Stephie described her as a "firecracker". That is an understatement. While she loved us dearly, she also let us know when she wasn't happy with something that we did. Momma and I made the mistake (in her opinion) of marrying a "Yankee". We were her "Yankee" grandchildren (we were, obviously, her only ones), but that's how she would introduce us. She never really did forgive Momma and me for not marrying a southern boy! When she died, we took her back to Mississippi to be buried next to her beloved husband. People came from all over to tell us how much she and my grandfather meant to them and their family. It was without a doubt the most touching thing that I have ever experienced. She had not lived in Mississippi for over 40 years, and these people that came were barely able to make it up the steps of the church, yet they made a special point to come see Momma and the three of us just to tell us how much they loved my grandparents.

Lessons learned from my Ma-Ma: Love your family with all that you have. Stand up for what you believe. Keep learning until you draw your last breath. Do what you love to do, and do your very best in all that you do, and you are capable of more than you think.

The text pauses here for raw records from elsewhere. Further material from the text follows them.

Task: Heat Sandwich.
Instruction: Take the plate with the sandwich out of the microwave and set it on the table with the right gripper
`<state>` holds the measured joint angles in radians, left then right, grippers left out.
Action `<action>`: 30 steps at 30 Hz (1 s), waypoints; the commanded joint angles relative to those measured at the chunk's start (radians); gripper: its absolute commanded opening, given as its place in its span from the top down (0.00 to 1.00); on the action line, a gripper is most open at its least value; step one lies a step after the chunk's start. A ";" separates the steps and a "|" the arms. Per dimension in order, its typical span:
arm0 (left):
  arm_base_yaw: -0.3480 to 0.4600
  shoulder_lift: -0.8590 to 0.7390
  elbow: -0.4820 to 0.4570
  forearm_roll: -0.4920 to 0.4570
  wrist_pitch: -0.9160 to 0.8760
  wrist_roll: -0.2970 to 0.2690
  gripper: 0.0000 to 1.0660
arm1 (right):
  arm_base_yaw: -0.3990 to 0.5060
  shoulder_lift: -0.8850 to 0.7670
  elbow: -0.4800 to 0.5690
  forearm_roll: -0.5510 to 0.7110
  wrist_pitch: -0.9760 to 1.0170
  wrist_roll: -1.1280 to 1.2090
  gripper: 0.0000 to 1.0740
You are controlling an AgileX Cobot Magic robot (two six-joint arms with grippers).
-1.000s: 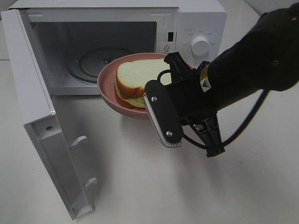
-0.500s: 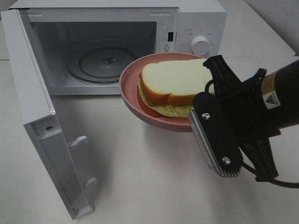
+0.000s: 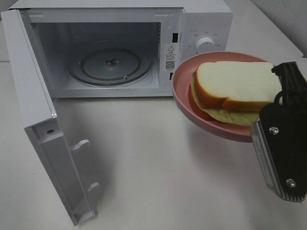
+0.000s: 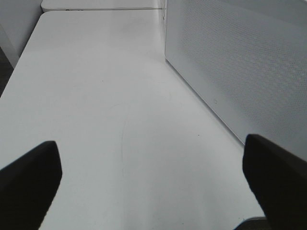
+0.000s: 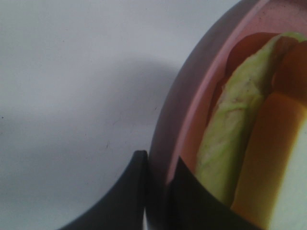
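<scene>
The sandwich [image 3: 235,88], thick white bread with tan crust and pale green filling, lies on a round pink plate [image 3: 181,88]. My right gripper [image 3: 273,115] is shut on the plate's near rim and holds it in the air, to the right of the open microwave [image 3: 206,19] and in front of its control panel. The right wrist view shows the gripper [image 5: 158,191] pinching the plate rim [image 5: 182,96], with the sandwich [image 5: 230,139] just beyond. My left gripper [image 4: 153,191] is open and empty above the bare table; it does not show in the exterior high view.
The microwave door [image 3: 43,120] stands wide open at the left, reaching toward the table's front. The glass turntable [image 3: 110,64] inside holds nothing. The microwave's perforated side [image 4: 240,62] shows in the left wrist view.
My right gripper has carried the plate and sandwich to the right and nearer the camera, from the microwave's opening to in front of its control panel.
</scene>
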<state>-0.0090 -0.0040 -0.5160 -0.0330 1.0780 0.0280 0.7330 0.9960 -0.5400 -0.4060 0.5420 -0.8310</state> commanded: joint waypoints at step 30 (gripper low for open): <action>-0.004 -0.007 0.000 -0.001 -0.011 -0.005 0.08 | -0.004 0.101 0.002 -0.378 0.363 0.959 1.00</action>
<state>-0.0090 -0.0040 -0.5160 -0.0330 1.0780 0.0280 0.7330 1.0950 -0.5360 -0.7390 0.9000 0.1070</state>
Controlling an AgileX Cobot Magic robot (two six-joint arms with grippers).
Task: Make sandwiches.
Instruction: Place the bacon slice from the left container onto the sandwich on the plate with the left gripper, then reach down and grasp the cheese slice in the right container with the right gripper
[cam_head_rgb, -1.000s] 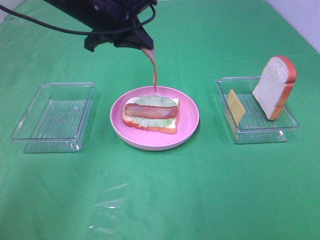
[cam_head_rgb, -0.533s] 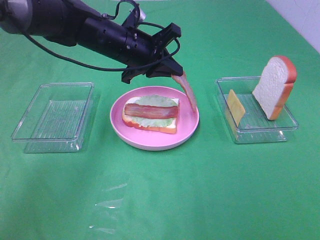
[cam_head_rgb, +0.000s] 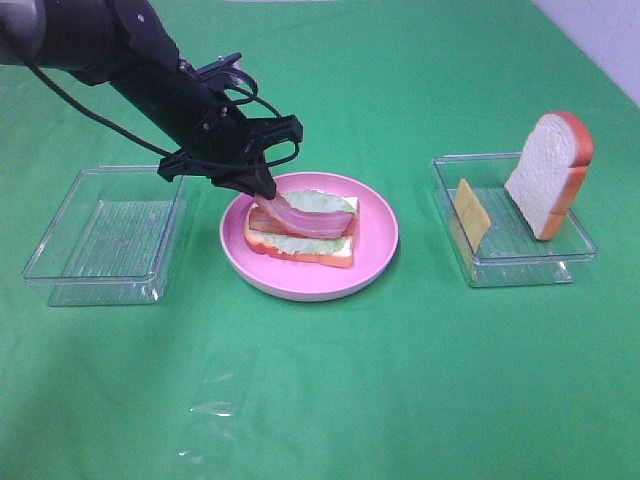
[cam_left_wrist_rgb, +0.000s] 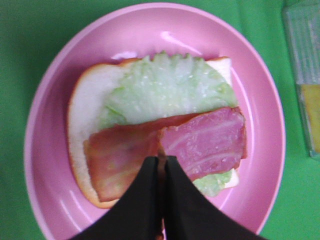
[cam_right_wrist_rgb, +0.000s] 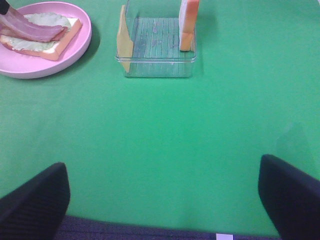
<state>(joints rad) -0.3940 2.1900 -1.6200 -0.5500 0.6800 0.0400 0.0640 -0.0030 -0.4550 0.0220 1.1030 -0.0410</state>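
Though topless, sandwich (cam_head_rgb: 300, 250) with lettuce (cam_left_wrist_rgb: 165, 87) and bacon (cam_left_wrist_rgb: 205, 140)

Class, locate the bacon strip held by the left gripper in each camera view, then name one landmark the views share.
Exterior high: held bacon strip arches over the sandwich, pinched by the left gripper.
Left wrist: pink strip just beyond the shut jaws, over lettuce.
Right wrist: strip on the sandwich.
Shared landmark: pink plate.

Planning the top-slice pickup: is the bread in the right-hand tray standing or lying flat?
Standing, slightly tilted: the bread slice rests on one crust edge inside the clear tray, rising well above its rim.
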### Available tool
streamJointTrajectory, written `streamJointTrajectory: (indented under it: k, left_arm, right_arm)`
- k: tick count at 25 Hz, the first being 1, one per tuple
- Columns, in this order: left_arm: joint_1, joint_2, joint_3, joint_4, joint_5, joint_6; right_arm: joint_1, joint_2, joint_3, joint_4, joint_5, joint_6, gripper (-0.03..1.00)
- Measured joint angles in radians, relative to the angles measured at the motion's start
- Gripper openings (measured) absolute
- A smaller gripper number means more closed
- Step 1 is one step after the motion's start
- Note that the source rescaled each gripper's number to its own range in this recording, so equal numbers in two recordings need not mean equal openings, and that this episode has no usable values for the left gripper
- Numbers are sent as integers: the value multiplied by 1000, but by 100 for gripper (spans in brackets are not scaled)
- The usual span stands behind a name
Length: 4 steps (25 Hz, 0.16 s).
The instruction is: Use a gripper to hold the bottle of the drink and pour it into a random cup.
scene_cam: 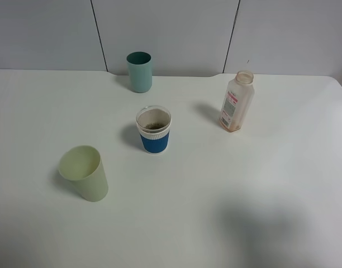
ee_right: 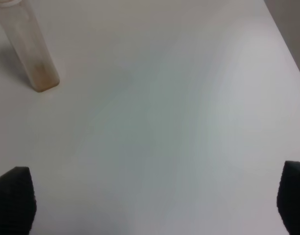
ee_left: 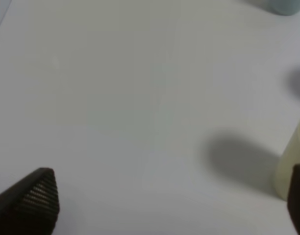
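Right wrist: right gripper (ee_right: 155,205) spread wide, empty; bottle (ee_right: 27,49) upright, well ahead, off to one side.

Count on worktop (scene_cam: 260,212): 3 cups, namely 1 teal cup (scene_cam: 139,71), 1 pale green cup (scene_cam: 84,173), 1 blue-sleeved cup (scene_cam: 153,130). 1 bottle (scene_cam: 237,101), uncapped. 2 tools in wrist views: left tool (ee_left: 172,200), right tool (ee_right: 155,203).

Only fingertips show of the robot. The left gripper (ee_left: 172,200) has dark, near-black fingers (ee_left: 35,198), one tapering to a blunt wedge with fine ribbing across its pad. The right gripper (ee_right: 155,203) shows two matte black, rounded tips (ee_right: 15,196), faintly ridged.
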Motion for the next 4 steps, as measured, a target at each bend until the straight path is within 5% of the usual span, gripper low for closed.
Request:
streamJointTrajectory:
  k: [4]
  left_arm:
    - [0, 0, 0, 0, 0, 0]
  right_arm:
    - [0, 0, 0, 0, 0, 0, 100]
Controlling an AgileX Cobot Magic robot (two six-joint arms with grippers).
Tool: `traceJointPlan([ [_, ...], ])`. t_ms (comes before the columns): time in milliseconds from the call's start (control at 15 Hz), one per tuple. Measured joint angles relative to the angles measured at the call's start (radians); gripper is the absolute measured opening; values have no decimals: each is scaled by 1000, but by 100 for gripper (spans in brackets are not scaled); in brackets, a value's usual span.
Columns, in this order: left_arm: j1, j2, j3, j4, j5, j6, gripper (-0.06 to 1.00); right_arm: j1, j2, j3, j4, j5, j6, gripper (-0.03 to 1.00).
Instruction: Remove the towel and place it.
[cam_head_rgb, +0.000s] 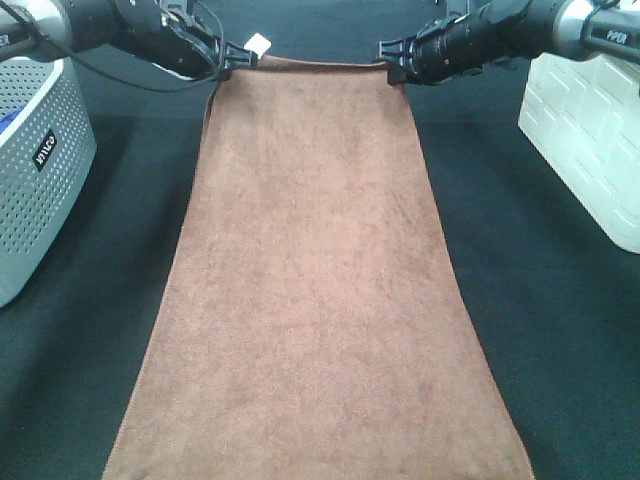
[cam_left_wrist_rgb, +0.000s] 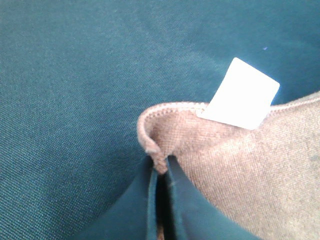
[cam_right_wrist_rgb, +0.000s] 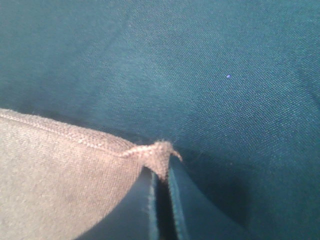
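Towel flat, lengthwise on black table cloth. L gripper & R gripper each clenched on a far towel corner. Grey basket left of towel, white bin right.

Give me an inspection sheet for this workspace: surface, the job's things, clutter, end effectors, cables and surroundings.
Surface: black cloth covering the table, lying flat.
Job's things: brown towel spread lengthwise on the cloth, near end out of frame; white tag at its far left corner.
Clutter: nothing seen.
End effectors: left end effector shut on the towel's far left corner; right end effector shut on its far right corner.
Cables: one dark cable hangs in a loop below the left arm.
Surroundings: grey basket at the left edge; white container at the right.
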Motion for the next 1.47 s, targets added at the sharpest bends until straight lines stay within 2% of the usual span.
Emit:
traceJointPlan([
  [800, -6, 132, 0, -11, -139, 12, 0, 0, 174, -108, 88, -66, -57, 0],
  [1000, -13, 152, -2, -11, -165, 15, 0, 0, 194, -121, 102, -67, -58, 4],
  [1133, -17, 160, -3, -11, -177, 15, 0, 0, 194, -125, 107, -68, -58, 19],
  [1267, -17, 163, -3, -11, -177, 15, 4, -1, 194, -126, 107, -68, -58, 42],
  [1333, -15, 163, -3, -11, -179, 15, 7, -1, 194, -127, 107, -67, -58, 51],
  [1400, -15, 163, -4, -11, -183, 15, 14, -2, 194, -129, 107, -51, -58, 56],
  [1467, -15, 163, -4, -11, -184, 15, 19, -2, 194, -129, 107, -33, -58, 57],
])
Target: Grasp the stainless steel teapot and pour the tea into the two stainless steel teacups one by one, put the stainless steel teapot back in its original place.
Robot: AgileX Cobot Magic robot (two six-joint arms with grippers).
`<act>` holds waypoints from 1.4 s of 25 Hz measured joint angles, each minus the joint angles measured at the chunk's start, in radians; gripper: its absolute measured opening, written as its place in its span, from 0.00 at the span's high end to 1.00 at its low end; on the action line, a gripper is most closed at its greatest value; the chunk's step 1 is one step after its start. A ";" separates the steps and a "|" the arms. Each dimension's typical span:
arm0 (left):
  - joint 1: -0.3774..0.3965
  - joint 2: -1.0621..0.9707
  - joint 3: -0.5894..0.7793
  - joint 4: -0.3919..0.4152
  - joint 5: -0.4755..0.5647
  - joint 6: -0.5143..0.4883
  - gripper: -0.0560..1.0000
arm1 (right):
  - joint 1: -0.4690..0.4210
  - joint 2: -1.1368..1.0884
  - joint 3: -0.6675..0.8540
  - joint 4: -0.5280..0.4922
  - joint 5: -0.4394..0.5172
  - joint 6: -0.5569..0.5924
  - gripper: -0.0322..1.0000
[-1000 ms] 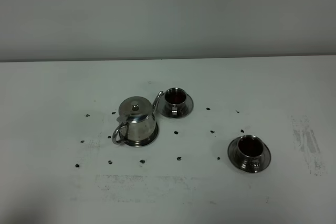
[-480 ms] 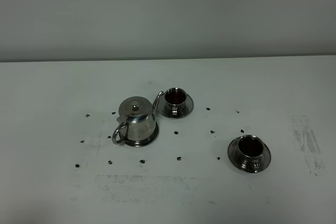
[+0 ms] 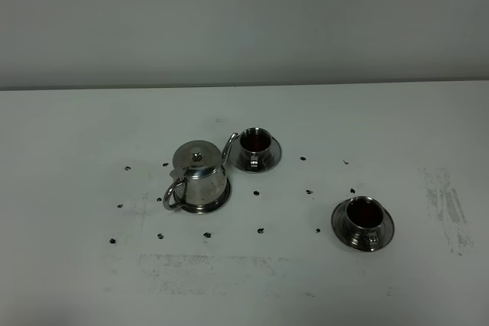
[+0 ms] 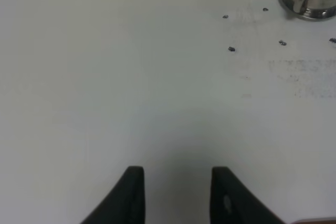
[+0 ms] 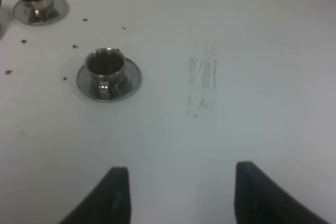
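Nothing had changed over the last second: the stainless steel teapot [image 3: 197, 178] stood on its saucer [image 3: 218, 202], beside the far teacup [image 3: 254, 145]. Both sets of fingers, left [image 4: 176, 192] and right [image 5: 177, 192], hung released, well apart from the teapot; grasping hadn't begun.

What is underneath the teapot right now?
The stainless steel teapot stands on a round steel saucer; only the saucer's rim shows around the base. The saucer's centre is covered by the pot.
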 joint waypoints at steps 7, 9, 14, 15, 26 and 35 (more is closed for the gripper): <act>0.000 0.000 0.000 0.000 0.000 0.001 0.64 | 0.000 0.000 0.000 0.000 0.000 0.000 0.55; 0.000 0.000 0.000 0.000 0.000 0.001 0.64 | 0.000 0.000 0.000 0.000 0.000 0.000 0.55; 0.000 0.000 0.000 0.000 0.000 0.001 0.64 | -0.004 0.000 0.000 0.000 0.000 0.000 0.55; 0.000 0.000 0.000 0.000 0.000 0.001 0.64 | -0.014 0.000 0.000 0.001 0.000 0.000 0.55; 0.000 0.000 0.000 0.000 0.001 0.001 0.64 | -0.106 0.000 0.000 0.003 0.000 0.000 0.55; 0.000 0.000 0.000 0.000 0.001 0.001 0.64 | -0.108 0.000 0.000 0.003 0.000 0.000 0.55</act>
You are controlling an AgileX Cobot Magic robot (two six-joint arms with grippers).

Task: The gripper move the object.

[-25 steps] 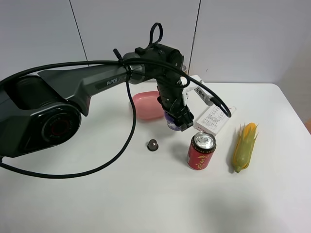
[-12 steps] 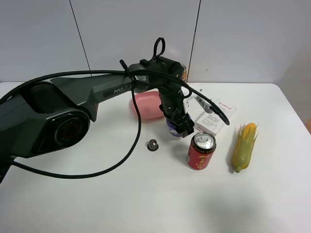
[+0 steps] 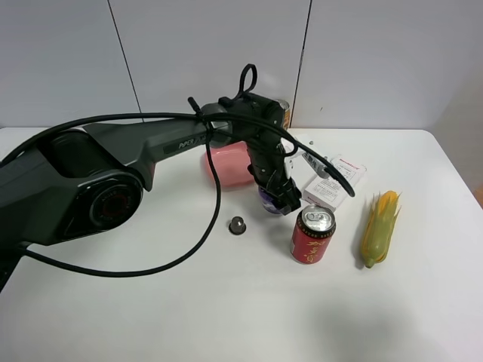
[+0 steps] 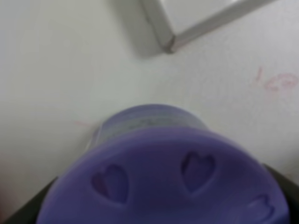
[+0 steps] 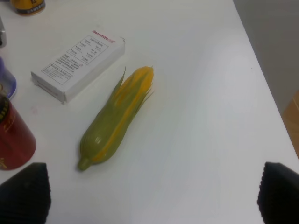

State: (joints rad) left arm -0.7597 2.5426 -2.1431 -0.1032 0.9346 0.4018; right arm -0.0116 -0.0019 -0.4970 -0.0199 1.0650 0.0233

There's a part of Ma-Ma in all of us. While I love that she stood up for what she believed, there were many times that she could have been a little more--well, understanding. She did have a temper and if she didn't want to do something, she wouldn't do it! If she got really mad at you (especially if you messed with one of us), you were done for. So, I'm still learning that while standing up for what you believe is a good thing, you can still be loving in your convictions. I'm still working on that. Obviously, I never knew my grandfather, but Momma always said that he was the only person she knew that could really handle my grandmother. :)  I know that the two of them loved Momma dearly, and Momma in turned passed on the love to the three of us, and my job as a mother is to pass the unconditional love on to Stephie. If I am half the mother that either my grandmother or mother have been, I feel I will have done pretty good.

Ma-Ma, I miss you, but I see parts of your legacy in all of my family, and for that, I'm thankful.


  1. Julie, what a beautiful tribute to your Ma Ma.

    1. Thank you, Char. She was a special woman.

  2. Just wanted to tell you that I love your blog. When I read it I hear your voice in my head.

    1. And I love yours. And, I love you and miss you. Just another way for us to keep in touch with each other.